All of the data needs to come back exactly as written.

PROVIDED DATA section start

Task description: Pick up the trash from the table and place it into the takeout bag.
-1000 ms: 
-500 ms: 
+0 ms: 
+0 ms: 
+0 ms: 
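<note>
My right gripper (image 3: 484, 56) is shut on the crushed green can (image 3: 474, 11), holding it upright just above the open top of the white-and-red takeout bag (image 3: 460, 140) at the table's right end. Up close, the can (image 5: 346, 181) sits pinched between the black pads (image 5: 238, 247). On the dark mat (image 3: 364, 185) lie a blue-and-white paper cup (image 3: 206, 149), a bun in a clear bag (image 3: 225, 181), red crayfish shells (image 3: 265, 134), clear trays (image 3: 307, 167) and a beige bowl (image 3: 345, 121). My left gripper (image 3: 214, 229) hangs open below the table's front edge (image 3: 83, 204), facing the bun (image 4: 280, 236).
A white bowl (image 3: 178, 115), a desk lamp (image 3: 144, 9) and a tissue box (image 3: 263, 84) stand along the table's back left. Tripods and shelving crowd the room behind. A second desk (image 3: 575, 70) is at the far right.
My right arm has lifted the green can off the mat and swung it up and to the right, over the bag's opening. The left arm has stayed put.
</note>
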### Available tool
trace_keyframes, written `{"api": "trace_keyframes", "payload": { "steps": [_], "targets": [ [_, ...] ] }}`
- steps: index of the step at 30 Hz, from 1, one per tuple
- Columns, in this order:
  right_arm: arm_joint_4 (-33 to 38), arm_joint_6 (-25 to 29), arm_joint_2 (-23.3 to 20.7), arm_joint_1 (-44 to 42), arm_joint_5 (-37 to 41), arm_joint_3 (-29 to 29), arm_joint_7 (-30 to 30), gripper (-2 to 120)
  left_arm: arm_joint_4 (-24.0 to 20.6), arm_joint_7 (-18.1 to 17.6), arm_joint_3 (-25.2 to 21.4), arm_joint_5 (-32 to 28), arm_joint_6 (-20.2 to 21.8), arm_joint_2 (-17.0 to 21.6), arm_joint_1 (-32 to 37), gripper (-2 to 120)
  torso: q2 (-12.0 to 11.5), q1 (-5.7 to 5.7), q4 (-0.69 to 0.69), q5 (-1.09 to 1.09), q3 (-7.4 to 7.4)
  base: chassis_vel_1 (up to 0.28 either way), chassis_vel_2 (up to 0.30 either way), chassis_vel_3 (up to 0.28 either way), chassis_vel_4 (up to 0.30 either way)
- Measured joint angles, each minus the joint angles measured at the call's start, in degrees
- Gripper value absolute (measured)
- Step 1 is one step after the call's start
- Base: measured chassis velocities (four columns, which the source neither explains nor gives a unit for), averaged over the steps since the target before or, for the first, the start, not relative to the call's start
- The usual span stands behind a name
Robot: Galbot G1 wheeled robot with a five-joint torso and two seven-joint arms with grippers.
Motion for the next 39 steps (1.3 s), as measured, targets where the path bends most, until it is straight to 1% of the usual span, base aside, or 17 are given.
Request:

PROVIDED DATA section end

◆ EXPECTED ANSWER
Task description: Pick up the trash from the table and place it into the takeout bag.
-1000 ms: 
-500 ms: 
+0 ms: 
+0 ms: 
+0 ms: 
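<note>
My right gripper (image 3: 484, 56) is shut on the crushed green can (image 3: 474, 11), holding it upright just above the open top of the white-and-red takeout bag (image 3: 460, 140) at the table's right end. Up close, the can (image 5: 346, 181) sits pinched between the black pads (image 5: 238, 247). On the dark mat (image 3: 364, 185) lie a blue-and-white paper cup (image 3: 206, 149), a bun in a clear bag (image 3: 225, 181), red crayfish shells (image 3: 265, 134), clear trays (image 3: 307, 167) and a beige bowl (image 3: 345, 121). My left gripper (image 3: 214, 229) hangs open below the table's front edge (image 3: 83, 204), facing the bun (image 4: 280, 236).
A white bowl (image 3: 178, 115), a desk lamp (image 3: 144, 9) and a tissue box (image 3: 263, 84) stand along the table's back left. Tripods and shelving crowd the room behind. A second desk (image 3: 575, 70) is at the far right.
My right arm has lifted the green can off the mat and swung it up and to the right, over the bag's opening. The left arm has stayed put.
</note>
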### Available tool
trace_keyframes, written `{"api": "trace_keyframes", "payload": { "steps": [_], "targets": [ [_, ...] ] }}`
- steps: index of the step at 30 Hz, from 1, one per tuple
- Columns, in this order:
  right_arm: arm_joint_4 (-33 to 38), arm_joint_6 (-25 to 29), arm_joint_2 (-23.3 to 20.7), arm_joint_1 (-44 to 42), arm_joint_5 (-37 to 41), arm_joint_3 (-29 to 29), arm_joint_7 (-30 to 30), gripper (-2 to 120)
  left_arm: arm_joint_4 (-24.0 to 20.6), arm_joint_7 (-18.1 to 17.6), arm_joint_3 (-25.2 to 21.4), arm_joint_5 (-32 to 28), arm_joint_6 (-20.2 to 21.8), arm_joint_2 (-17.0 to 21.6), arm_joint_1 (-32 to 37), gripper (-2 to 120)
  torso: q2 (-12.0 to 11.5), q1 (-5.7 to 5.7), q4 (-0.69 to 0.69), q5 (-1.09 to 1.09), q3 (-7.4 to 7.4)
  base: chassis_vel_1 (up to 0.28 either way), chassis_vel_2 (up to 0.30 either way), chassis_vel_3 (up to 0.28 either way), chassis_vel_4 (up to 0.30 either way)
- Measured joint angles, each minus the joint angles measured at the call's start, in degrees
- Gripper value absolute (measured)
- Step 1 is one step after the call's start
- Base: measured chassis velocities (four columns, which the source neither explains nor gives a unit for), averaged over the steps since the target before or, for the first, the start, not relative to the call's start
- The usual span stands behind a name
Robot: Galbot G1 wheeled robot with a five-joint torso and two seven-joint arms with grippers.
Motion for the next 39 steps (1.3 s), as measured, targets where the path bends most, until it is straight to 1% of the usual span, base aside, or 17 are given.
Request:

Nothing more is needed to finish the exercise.